The Merger Agreement has been attached as an exhibit hereto to provide investors with information regarding its terms. It is not intended to provide any other factual information about WageWorks, HealthEquity or Merger Sub, their respective businesses, or the actual conduct of their respective businesses during the period prior to the consummation of the Merger. The representations, warranties and covenants contained in the Merger Agreement were made only for purposes of the Merger Agreement as of the specific dates therein, were solely for the benefit of the parties to the Merger Agreement, may be subject to limitations agreed upon by the contracting parties, including being qualified by confidential disclosures made for the purposes of allocating contractual risk between the parties to the Merger Agreement instead of establishing these matters as facts, and may be subject to standards of materiality applicable to the contracting parties that differ from those applicable to investors. Accordingly, the representations and warranties may not describe the actual state of affairs as of the date they were made or at any other time and investors should not rely on them as statements of fact.

Financing of the Merger

HealthEquity has secured committed financing, consisting of debt financing from Wells Fargo Bank, National Association, the aggregate proceeds of which, when taken together with unrestricted cash on WageWorks’ balance sheet, will be sufficient for HealthEquity and Merger Sub to pay the aggregate merger consideration and all related fees and expenses and repay certain outstanding indebtedness of WageWorks and its subsidiaries. HealthEquity has committed to use its reasonable best efforts to obtain the debt financing on the terms and conditions described in the debt commitment letter entered into in connection with the Merger Agreement on June 26, 2019. The consummation of the Merger is not subject to the availability of any such financing.


Item 5.03.

Amendments to Articles of Incorporation or Bylaws; Change in Fiscal Year.

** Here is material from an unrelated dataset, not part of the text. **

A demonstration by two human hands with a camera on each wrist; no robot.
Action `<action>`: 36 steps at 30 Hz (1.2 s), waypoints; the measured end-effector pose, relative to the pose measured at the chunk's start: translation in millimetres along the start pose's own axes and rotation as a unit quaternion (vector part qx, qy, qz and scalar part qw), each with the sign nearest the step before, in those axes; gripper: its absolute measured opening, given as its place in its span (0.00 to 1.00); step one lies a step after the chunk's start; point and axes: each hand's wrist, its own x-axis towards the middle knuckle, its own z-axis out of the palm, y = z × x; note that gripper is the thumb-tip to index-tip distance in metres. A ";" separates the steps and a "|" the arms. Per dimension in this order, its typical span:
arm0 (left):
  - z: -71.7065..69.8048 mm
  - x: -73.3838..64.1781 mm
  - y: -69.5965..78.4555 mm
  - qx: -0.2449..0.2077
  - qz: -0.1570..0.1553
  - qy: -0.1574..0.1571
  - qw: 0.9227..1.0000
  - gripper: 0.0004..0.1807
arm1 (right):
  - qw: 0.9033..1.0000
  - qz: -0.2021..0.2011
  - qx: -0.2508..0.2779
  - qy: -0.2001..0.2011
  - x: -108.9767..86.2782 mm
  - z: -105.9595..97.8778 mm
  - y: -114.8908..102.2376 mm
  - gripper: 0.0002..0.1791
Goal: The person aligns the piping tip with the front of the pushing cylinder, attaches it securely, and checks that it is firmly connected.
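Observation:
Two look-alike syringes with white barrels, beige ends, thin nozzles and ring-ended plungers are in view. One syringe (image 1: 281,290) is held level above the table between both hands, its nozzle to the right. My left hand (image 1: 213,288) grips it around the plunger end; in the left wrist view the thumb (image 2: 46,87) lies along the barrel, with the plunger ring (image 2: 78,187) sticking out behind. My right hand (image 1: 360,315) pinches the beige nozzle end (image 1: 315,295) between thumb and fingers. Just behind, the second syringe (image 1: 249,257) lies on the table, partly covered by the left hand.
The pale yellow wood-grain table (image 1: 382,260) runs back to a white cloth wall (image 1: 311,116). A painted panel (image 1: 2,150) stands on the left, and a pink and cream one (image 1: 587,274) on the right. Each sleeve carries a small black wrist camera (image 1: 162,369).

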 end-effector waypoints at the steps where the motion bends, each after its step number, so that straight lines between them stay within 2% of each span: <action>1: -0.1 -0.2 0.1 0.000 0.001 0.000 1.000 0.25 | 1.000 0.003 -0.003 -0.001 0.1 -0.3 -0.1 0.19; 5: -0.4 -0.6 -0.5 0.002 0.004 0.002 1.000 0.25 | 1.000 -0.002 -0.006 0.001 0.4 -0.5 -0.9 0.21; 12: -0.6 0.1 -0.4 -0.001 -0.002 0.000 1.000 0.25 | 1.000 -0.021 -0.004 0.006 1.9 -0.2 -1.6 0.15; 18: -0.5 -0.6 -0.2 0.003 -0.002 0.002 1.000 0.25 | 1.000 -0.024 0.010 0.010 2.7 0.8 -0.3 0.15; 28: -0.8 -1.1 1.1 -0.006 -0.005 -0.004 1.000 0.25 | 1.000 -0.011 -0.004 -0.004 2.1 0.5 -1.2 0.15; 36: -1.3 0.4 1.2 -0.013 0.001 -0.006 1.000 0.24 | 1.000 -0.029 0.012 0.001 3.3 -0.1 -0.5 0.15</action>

On June 26, 2019, the board of directors of WageWorks approved an amendment to the Amended and Restated Bylaws of WageWorks (the “Bylaws Amendment”), which became effective immediately. The Bylaws Amendment added a new Article XI that designates the Court of Chancery of the State of Delaware (or, if the Court of Chancery does not have jurisdiction, a state court located within the State of Delaware or the federal district court for the District of Delaware) as the sole and exclusive forum for certain legal action, unless the Company consents in writing to the selection of an alternative forum. The foregoing description of the Bylaws Amendment is only a summary, does not purport to be complete, and is qualified in its entirety by reference to the Amended and Restated Bylaws of WageWorks, a copy of which is attached as Exhibit 3.1 and is incorporated herein by reference.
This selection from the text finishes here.